ORDER DENYING PLAINTIFF'S MOTION FOR ATTENDANCE OF INCARCERATED WITNESS AT TRIAL (Doc. 66.)
This is a civil rights action filed pursuant to 42 U.S.C. § 1983 by Whittier Buchanan, a state prisoner proceeding pro se and in forma pauperis. Plaintiff is presently incarcerated at Kern Valley State Prison ("KVSP") in Delano, California. The events at issue in this case allegedly occurred at Pleasant Valley State Prison ("PVSP") when Plaintiff was incarcerated there. The case now proceeds against defendant Correctional Officer ("C/O") A. Santos, on Plaintiff's claims for excessive force and inadequate medical care in violation of the Eighth Amendment. This case is scheduled for jury trial to commence on September 25, 2012 at 8:30 a.m. before District Judge Anthony W. Ishii.
On June 7, 2012, Plaintiff filed a motion for the attendance of incarcerated witnesses at trial. (Doc. 66.) On July 10, 2012, Defendant filed an opposition to the motion. (Doc. 70.) Plaintiff did not file a reply. Plaintiff's motion is now before the Court.
II. MOTION FOR ATTENDANCE OF INMATE WITNESS
In the Court's Second Scheduling Order of May 2, 2012, Plaintiff was advised that before the Court will issue an order to transport an incarcerated witness to trial, Plaintiff must file a motion stating the name, address, and prison identification number of such witness, and submit a declaration showing that the witness is willing to testify and has actual knowledge of relevant facts. (Doc. 58 at 2-3.) "The willingness of the prospective witness can be shown in one of two ways: (1) the party himself can swear by declaration under penalty of perjury that the prospective witness has informed the party that he or she is willing to testify voluntarily without being subpoenaed, in which declaration the party must state when and where the prospective witness informed the party of this willingness; or (2) the party can serve and file a declaration, signed under penalty of perjury by the prospective witness, in which the witness states that he or she is willing to testify without being subpoenaed." (Id. at 3:1-7.) "The prospective witness's actual knowledge of relevant facts can be shown in one of two ways: (1) if the party has actual firsthand knowledge that the prospective witness was an eyewitness or an ear-witness to the relevant facts (i.e., if an incident occurred in plaintiff's cell and, at the time, plaintiff saw that a cellmate was present and observed the incident, plaintiff may swear to the cellmate's ability to testify), the party himself can swear by declaration under penalty of perjury that the prospective witness has actual knowledge; or (2) the party can serve and file a declaration signed under penalty of perjury by the prospective witness in which the witness describes the relevant facts to which the prospective witness was an eye- or ear-witness. Whether the declaration is made by the party or by the prospective witness, it must be specific about the incident, when and where it occurred, who was present, and how the prospective witness happened to be in a position to see or to hear what occurred at the time it occurred." (Id. at 3:8-18.)

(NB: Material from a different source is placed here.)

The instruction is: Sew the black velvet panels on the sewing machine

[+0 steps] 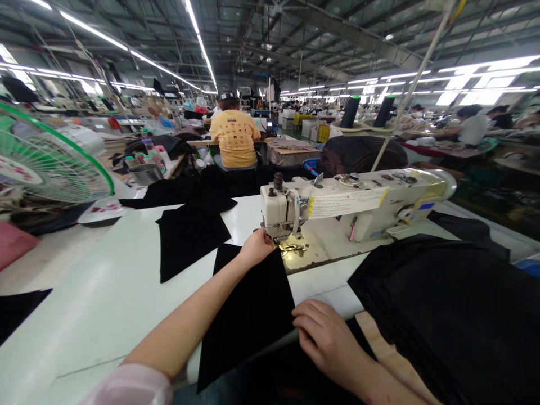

Plaintiff requests the attendance at trial of five inmate witnesses who are presently incarcerated at KVSP: (1) Michael A. Miller, #T-27370, (2) T. Sousa, #T-85135, (3) C. Lee, #D-42556, (4) W. Nible, #P-45257, and (5) Cato, #H35663. Plaintiff declares under penalty of perjury that each of the prospective witnesses informed him in 2011 and/or 2012, on the C-Yard at KVSP, that they are willing to testify without being subpoenaed. (Buchanan Declaration, Doc. 66 at 2:5-10.) Plaintiff also asserts that each of the five prospective witnesses was previously housed at PVSP, before or after Plaintiff's arrival there, and heard about how Plaintiff was assaulted by Defendant C/O Santos and lost his hearing as a result of the assault. (Id. at 2:11-16.)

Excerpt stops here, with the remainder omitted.